Black Birds in the Sky
- Author: Brandy Colbert
- Publisher: Balzer + Bray
- Publication date: October 5, 2021
- Pages: 224
- Awards: Boston Globe–Horn Book Award (2022)
- ISBN: 9780063056664

= Black Birds in the Sky =

2021 non-fiction book by Brandy Colbert

Black Birds in the Sky: The Story and Legacy of the 1921 Tulsa Race Massacre is a 2021 non-fiction book by Brandy Colbert aimed at middle-grade and young adult readers that explores the 1921 Tulsa race massacre, as well as the historical context leading up to the event.

== Plot ==
Black Birds in the Sky recounts the story surrounding the Tulsa race massacre that took place between May 31 and June 1, 1921. The attack began after Dick Rowland, a 19-year-old Black man, allegedly assaulted Sarah Page, a 17-year-old white woman, resulting in a mob of white Tulsa residents seeking justice. The attackers, backed by government officials, burned and destroyed more than 35 square blocks of the neighborhood—at the time one of the wealthiest Black communities in the United States, colloquially known as "Black Wall Street".

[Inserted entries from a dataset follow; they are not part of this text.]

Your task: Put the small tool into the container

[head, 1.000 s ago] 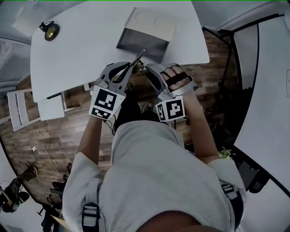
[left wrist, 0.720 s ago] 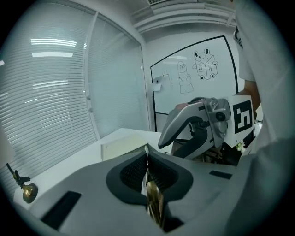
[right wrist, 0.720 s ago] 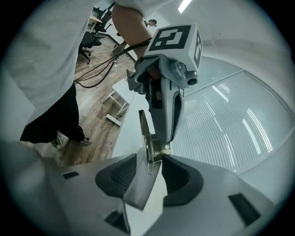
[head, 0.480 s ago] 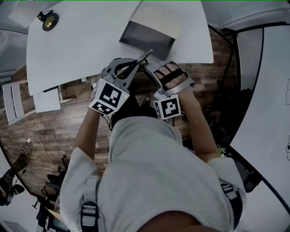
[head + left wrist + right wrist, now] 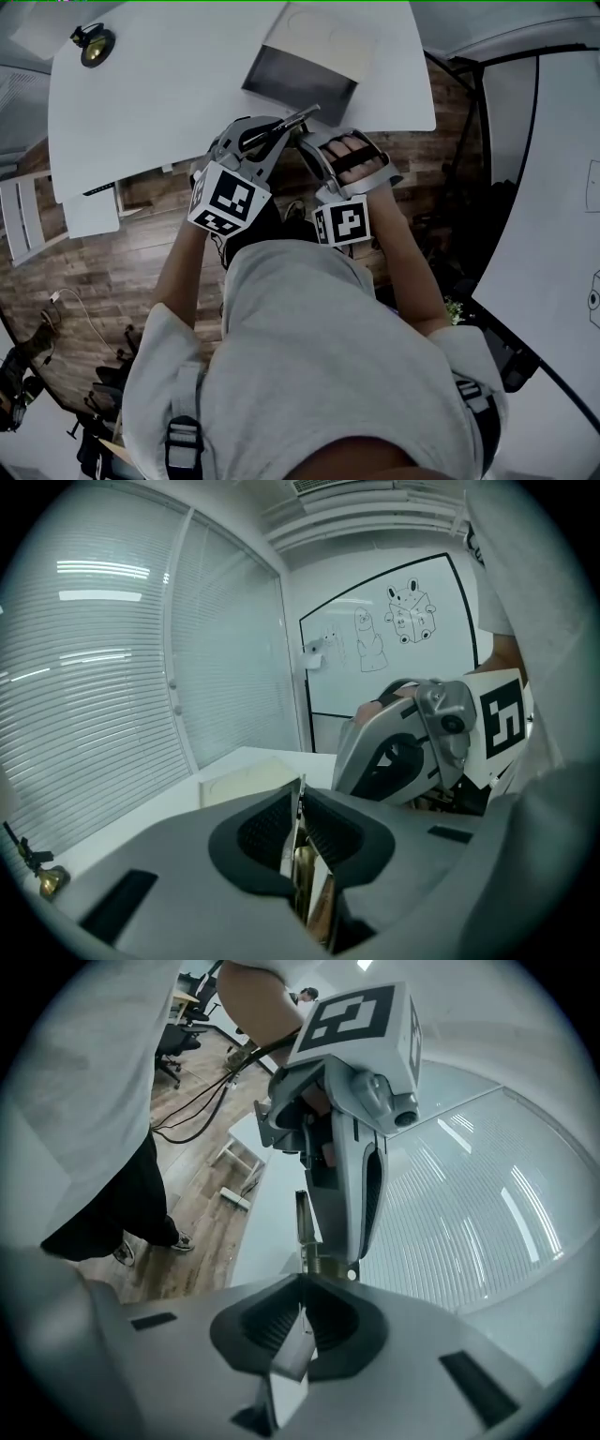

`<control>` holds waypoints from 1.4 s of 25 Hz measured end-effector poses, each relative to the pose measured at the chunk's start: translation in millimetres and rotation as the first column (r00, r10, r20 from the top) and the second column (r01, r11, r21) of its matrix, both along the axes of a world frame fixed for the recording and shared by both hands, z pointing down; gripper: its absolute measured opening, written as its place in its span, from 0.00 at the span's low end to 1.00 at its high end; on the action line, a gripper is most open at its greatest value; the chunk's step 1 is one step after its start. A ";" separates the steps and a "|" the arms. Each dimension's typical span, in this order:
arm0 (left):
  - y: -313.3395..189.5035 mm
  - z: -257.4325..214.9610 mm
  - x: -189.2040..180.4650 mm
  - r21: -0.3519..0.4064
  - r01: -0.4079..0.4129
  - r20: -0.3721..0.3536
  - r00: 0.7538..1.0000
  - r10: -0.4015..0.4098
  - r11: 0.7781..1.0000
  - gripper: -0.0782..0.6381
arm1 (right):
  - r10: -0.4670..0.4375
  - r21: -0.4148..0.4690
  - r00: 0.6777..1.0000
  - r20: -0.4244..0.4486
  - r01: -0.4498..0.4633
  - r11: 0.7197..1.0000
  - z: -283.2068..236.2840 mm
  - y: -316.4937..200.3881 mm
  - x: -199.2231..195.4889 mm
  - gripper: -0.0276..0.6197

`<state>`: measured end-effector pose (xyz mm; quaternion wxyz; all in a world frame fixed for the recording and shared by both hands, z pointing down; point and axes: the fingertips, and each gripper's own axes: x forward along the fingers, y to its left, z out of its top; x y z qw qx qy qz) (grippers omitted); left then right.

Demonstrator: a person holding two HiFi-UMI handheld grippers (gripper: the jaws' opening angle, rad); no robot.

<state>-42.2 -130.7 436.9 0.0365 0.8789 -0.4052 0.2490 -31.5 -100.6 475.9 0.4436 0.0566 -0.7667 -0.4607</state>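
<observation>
Nearest the person, the right gripper (image 5: pixel 300 1312) has gone from wide apart a second ago to nearly together. Its jaws are closing on one thin metal end of the small tool (image 5: pixel 298 116), and the pads look to be on it. Just beyond, the left gripper (image 5: pixel 298 803) is pinched on the tool's other part, so both tongs now carry it. The tool also lies flatter than before. My reading is a handover or a two-handed steadying, with the drop not yet made.

The tool hangs in the air over the near edge of the worktop (image 5: pixel 169 103), just short of the grey container (image 5: pixel 298 92), which stands open at that edge. Only the container's near wall lies in the way. A small brass object (image 5: pixel 94 42) sits well apart at the far left corner.
</observation>
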 end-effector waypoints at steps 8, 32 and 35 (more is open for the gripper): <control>-5.3 -15.0 -15.4 -0.037 0.060 -0.187 0.980 -0.066 0.998 0.24 | 0.201 -0.046 0.979 0.026 -0.199 0.979 -8.0 -18.3 16.1 0.10; -40.3 64.6 -106.4 -0.208 0.394 -0.255 0.862 -0.439 0.895 0.14 | 0.576 -0.125 0.817 -0.012 -0.573 0.810 19.5 -84.1 3.1 0.10; -44.4 72.6 -109.2 -0.228 0.380 -0.253 0.866 -0.432 0.896 0.14 | 0.590 -0.126 0.807 -0.031 -0.589 0.799 31.0 -92.0 -0.4 0.10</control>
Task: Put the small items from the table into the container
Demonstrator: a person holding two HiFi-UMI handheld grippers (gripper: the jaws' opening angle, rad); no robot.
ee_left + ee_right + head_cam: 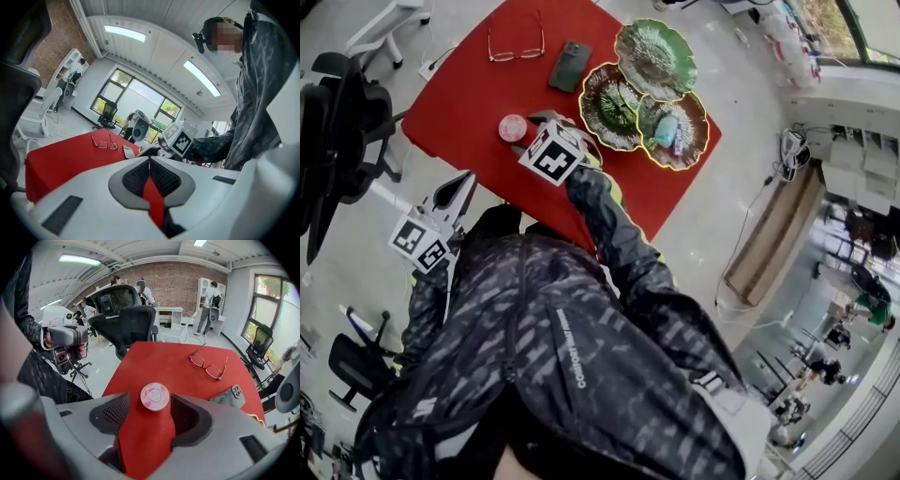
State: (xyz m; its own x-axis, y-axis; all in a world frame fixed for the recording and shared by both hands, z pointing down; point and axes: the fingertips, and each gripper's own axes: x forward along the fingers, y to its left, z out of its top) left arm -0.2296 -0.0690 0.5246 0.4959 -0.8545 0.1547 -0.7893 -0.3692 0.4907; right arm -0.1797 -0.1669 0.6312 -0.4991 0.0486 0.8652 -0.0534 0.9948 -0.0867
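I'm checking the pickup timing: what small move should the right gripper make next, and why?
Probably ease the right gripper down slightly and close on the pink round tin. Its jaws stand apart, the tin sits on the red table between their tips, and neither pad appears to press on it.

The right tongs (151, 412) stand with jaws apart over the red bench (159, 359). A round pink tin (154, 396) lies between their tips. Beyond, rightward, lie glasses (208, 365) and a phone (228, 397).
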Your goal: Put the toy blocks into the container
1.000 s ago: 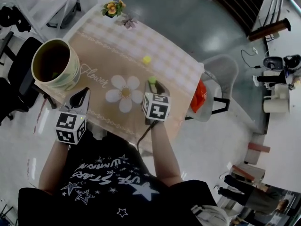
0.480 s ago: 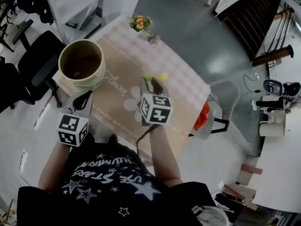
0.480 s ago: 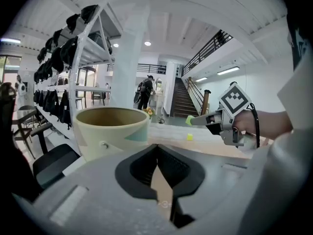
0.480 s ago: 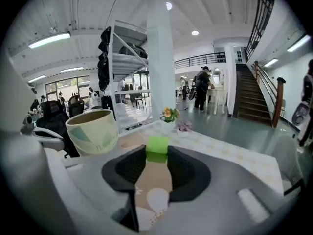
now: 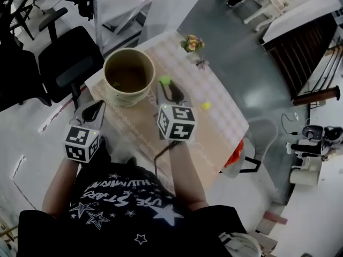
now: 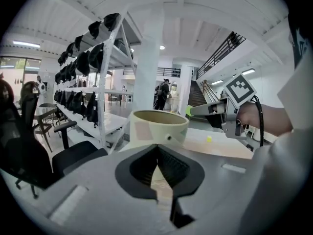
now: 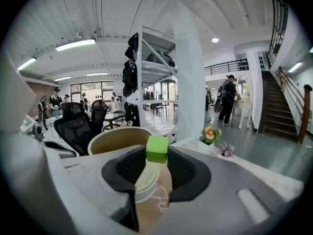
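right gripper (image 5: 167, 88) pinches a green block (image 7: 157, 149) seemingly beside the container (image 5: 126, 98); left gripper (image 6: 157, 148) closed, empty.

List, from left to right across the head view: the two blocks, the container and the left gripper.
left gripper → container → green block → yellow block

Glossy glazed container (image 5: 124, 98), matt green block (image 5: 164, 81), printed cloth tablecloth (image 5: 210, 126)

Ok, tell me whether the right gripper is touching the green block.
Touching. The right gripper view shows the green block pinched between the right gripper's jaw tips.
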A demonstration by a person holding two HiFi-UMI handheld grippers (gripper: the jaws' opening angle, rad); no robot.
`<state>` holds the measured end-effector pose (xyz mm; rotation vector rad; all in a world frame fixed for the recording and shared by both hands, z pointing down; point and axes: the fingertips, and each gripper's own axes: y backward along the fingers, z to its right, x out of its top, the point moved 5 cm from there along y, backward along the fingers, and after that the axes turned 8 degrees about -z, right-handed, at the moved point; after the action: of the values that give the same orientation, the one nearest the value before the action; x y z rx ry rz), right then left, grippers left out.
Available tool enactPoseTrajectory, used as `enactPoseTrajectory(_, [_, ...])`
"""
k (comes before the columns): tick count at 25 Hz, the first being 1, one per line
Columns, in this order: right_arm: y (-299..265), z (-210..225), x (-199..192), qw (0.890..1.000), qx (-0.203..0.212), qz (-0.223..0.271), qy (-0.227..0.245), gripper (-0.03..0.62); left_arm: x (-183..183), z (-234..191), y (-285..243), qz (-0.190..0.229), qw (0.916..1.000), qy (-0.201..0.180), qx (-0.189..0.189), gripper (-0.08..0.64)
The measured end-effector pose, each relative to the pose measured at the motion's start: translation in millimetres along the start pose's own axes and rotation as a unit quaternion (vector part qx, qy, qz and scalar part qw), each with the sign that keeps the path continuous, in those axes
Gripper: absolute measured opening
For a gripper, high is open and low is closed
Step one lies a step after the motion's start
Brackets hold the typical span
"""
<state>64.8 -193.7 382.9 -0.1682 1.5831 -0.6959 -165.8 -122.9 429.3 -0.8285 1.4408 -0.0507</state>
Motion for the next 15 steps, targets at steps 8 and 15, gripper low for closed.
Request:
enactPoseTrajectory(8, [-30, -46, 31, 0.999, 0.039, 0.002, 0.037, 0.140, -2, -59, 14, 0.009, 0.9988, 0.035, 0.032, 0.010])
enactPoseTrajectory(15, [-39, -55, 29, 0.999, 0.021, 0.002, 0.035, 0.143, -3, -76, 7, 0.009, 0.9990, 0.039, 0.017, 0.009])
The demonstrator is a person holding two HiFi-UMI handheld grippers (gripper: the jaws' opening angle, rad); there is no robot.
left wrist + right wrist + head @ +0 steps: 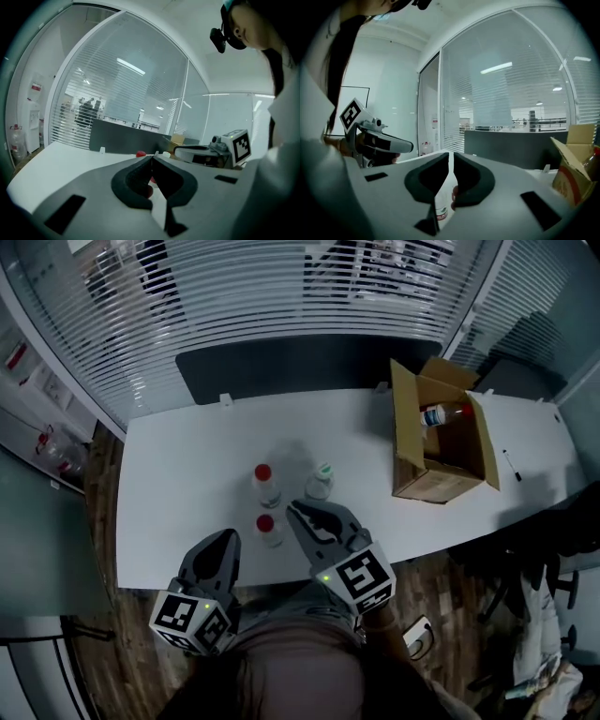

Black Birds in the Sky not only discusses the events of the Tulsa race massacre but also explores the thriving community known as Black Wall Street, which was destroyed as a result of the massacre, as well as 100 years of history leading up to the event. Colbert provides context for the development of this community, including the impact of the United States government's forcible removal of Indigenous peoples, the rise of discriminatory laws, and Oklahoma's rise to statehood in 1907.

The book includes an foreword and afterword discussing the importance and relevance of knowing this history. Throughout, the text includes quotes from survivors, photographs, and newspaper headlines and articles.

== Reception ==
Black Birds in the Sky received starred reviews from Booklist, Kirkus Reviews, Publishers Weekly, School Library Journal, and Shelf Awareness.

Booklist's Melanie Marshall wrote, "This title offers a timely account for young adult readers. While it could have been written as a single, tragic event in an otherwise progressively trending nation, Colbert takes time and care to situate and contextualize the massacre as part of the longstanding history and legacy of racism in America." Marshall further noted that "readers are left with a vivid picture that will surely resonate with current events".

Kirkus Reviews called the book "a compelling recounting that invites and encourages readers to grapple with difficult history" They further noted that "the clear, readable prose supports a greater understanding both of how and why incidents like the one in Tulsa happened and their exclusion from curriculum and conversations about U.S. history."

Publishers Weekly referred to the writing as "compassionate but unflinching," and highlighted how "Colbert displays an impeccable grasp of the history of segregated Black towns and communities [...] and the powder keg of hatred and prejudice that would eventually condemn it".

Writing for Shelf Awareness, Natasha Harris highlighted how "thoroughly researched" Black Birds in the Sky is. Harris further added, "Colbert paints a clear picture of how and why this racial massacre occurred and encourages all readers, regardless of age or race, to confront the difficult and often obscured history of racial violence in the United States."

On behalf of School Library Journal, Allison Staley wrote, "Clear straightforward text, photos, and well-organized storytelling makes this an essential read for teens and adults alike."

The audiobook, narrated by Brandy Colbert and Kristyl Dawn Tift, also received a starred review from Booklist's Kaitlin Conner, who highlighted how Tift reads "with an air of grounded calm, her voice maintaining a gentle cadence, even as tensions escalate".

== Awards and honors ==
Black Birds in the Sky is a Junior Library Guild book.

In 2021, the audiobook received an Earphone Award from AudioFile. The same year, Booklist included the book on their Booklist Editors' Choice: Books for Youth list, as well as their 2022 list of the top ten history books for youth. In 2022, it won the Boston Globe–Horn Book Award for Nonfiction and was a finalist for the YALSA Award for Excellence in Nonfiction.